Find every line in the records below that holds the word "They" and copy it.

====

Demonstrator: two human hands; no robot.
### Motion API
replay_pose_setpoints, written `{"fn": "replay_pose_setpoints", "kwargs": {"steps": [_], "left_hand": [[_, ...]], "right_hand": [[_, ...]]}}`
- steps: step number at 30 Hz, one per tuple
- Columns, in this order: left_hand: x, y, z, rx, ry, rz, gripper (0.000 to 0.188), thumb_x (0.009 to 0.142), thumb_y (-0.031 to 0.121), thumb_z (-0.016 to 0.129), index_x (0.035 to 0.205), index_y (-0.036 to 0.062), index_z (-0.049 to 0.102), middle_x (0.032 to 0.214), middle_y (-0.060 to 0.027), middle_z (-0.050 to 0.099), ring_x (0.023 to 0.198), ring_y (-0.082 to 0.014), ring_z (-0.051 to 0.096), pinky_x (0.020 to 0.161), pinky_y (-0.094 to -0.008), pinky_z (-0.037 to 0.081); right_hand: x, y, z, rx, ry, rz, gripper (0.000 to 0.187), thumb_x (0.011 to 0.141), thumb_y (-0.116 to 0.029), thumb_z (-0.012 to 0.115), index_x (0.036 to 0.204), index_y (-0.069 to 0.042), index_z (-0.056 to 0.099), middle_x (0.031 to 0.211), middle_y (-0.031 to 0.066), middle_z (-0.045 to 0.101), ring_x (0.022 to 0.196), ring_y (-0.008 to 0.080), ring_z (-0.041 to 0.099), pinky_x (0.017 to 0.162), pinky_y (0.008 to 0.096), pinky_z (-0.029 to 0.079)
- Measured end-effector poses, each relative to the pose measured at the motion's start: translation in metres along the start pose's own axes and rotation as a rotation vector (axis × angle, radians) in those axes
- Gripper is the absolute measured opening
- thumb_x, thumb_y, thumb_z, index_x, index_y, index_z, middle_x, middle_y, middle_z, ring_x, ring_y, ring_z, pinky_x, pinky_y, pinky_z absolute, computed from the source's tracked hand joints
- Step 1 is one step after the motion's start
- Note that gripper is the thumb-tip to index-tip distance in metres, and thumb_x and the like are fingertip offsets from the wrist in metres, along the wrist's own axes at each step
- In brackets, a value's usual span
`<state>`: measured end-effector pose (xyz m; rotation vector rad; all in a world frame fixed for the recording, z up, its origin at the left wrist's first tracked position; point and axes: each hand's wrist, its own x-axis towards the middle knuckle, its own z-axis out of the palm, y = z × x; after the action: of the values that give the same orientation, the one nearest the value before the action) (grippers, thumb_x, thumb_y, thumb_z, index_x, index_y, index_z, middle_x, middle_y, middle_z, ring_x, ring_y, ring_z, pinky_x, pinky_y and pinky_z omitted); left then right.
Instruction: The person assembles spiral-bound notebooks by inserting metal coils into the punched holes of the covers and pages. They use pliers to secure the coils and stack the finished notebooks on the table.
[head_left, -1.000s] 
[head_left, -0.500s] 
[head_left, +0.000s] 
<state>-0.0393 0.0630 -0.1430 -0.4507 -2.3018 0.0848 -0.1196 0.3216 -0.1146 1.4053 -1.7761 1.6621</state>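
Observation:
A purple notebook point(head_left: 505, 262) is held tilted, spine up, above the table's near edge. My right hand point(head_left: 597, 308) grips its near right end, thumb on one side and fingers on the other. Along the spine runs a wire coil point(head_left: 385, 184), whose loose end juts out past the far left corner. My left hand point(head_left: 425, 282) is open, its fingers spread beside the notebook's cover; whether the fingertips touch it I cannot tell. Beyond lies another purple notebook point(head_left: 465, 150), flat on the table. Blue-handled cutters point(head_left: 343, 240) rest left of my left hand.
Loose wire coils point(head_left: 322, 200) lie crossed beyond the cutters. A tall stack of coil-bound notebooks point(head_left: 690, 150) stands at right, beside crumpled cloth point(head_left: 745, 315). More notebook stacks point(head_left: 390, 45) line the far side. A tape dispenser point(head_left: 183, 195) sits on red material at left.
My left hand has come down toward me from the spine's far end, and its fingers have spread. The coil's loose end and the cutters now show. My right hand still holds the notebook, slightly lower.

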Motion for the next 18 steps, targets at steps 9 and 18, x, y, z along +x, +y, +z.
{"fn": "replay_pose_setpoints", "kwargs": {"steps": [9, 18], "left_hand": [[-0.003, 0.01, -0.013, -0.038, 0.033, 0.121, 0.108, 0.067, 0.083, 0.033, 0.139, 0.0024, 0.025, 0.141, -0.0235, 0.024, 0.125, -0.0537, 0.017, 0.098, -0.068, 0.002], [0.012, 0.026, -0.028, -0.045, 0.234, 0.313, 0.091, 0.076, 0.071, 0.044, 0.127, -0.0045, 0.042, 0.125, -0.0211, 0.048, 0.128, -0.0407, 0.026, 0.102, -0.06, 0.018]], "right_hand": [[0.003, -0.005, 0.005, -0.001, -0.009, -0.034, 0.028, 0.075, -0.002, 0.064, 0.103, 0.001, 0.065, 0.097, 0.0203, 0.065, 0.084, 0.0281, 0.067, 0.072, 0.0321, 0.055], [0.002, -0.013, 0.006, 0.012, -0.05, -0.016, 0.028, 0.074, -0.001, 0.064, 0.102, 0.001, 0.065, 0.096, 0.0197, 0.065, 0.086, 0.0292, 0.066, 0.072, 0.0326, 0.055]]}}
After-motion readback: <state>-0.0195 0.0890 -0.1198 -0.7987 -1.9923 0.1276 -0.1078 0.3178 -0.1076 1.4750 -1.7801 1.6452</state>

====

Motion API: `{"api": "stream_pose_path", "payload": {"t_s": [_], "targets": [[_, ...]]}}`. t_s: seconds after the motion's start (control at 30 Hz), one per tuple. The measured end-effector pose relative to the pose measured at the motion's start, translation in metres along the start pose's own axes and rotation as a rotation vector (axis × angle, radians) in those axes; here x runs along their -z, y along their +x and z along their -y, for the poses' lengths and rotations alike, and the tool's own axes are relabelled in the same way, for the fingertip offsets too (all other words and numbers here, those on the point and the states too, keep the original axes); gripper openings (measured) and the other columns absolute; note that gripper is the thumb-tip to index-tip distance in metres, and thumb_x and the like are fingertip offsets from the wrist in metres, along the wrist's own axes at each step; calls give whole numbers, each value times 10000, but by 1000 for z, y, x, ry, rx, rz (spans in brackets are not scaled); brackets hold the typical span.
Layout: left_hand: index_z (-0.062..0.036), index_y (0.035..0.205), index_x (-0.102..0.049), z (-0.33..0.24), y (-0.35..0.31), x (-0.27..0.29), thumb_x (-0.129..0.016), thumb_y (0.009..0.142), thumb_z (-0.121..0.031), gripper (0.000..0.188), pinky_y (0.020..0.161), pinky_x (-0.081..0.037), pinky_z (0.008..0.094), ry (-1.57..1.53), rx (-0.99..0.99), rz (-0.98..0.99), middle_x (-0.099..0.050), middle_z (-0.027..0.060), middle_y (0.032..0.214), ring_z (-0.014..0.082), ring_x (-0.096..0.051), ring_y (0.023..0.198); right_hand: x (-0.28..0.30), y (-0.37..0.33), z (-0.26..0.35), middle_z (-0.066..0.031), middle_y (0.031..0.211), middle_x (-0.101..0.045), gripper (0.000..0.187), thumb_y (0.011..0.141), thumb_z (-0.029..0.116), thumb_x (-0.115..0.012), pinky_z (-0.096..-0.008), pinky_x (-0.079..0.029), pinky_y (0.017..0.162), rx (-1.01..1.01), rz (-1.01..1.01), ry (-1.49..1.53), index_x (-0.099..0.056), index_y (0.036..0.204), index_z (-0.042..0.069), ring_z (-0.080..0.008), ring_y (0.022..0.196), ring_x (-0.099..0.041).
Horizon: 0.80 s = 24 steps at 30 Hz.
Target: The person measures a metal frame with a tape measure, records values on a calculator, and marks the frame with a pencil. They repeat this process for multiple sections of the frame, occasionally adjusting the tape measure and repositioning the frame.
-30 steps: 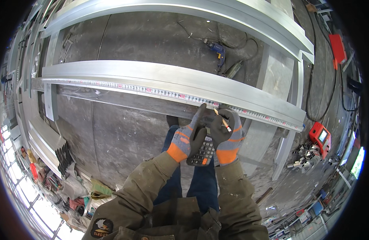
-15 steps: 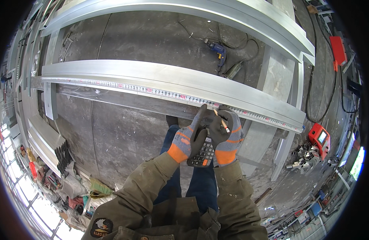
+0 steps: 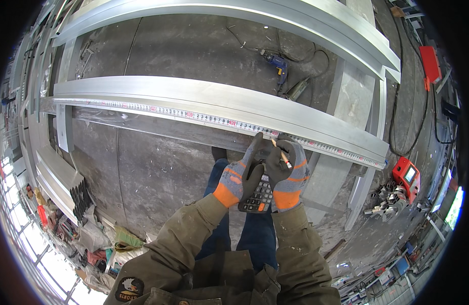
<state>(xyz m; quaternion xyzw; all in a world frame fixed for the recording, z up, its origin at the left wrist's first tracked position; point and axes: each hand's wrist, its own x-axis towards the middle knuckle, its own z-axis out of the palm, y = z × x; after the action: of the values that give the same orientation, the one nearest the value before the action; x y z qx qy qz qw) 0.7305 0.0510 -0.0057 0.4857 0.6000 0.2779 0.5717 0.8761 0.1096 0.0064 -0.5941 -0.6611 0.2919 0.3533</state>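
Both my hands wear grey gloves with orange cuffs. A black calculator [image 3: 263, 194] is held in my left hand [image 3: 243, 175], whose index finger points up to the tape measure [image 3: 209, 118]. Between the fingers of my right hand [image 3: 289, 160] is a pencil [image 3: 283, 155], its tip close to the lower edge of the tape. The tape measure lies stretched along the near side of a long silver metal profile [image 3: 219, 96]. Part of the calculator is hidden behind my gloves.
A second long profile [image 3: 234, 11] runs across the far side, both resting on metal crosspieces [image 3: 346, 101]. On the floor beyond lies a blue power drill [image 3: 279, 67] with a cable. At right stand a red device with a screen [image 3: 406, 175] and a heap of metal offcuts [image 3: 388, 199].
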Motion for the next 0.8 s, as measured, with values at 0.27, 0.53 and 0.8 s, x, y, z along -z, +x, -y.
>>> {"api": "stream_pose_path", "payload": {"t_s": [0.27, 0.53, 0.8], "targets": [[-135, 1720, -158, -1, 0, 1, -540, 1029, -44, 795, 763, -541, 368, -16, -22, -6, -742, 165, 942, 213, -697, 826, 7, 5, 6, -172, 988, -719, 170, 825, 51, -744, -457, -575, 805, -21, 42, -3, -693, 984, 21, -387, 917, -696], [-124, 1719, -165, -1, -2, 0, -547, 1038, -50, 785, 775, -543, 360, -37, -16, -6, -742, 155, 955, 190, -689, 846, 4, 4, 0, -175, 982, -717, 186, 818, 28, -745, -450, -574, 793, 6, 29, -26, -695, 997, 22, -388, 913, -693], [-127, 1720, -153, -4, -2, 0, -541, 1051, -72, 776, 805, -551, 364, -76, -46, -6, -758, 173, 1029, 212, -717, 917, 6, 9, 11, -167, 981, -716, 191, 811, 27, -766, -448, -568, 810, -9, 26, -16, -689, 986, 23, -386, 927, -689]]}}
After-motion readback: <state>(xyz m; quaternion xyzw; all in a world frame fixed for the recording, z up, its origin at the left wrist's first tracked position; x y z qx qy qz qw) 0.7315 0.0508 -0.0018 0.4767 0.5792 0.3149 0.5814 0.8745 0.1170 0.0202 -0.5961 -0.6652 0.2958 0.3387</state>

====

* [Output of the task]
Instruction: The person assembles spiral-bound notebooks by inserting metal coils into the punched holes of the covers and pages. They use pliers to secure the coils and stack the finished notebooks on the table.
Target: The person measures a metal frame with a tape measure, records values on a calculator, and marks the frame with a pencil. They repeat this process for multiple sections of the frame, occasionally adjusting the tape measure and repositioning the frame.

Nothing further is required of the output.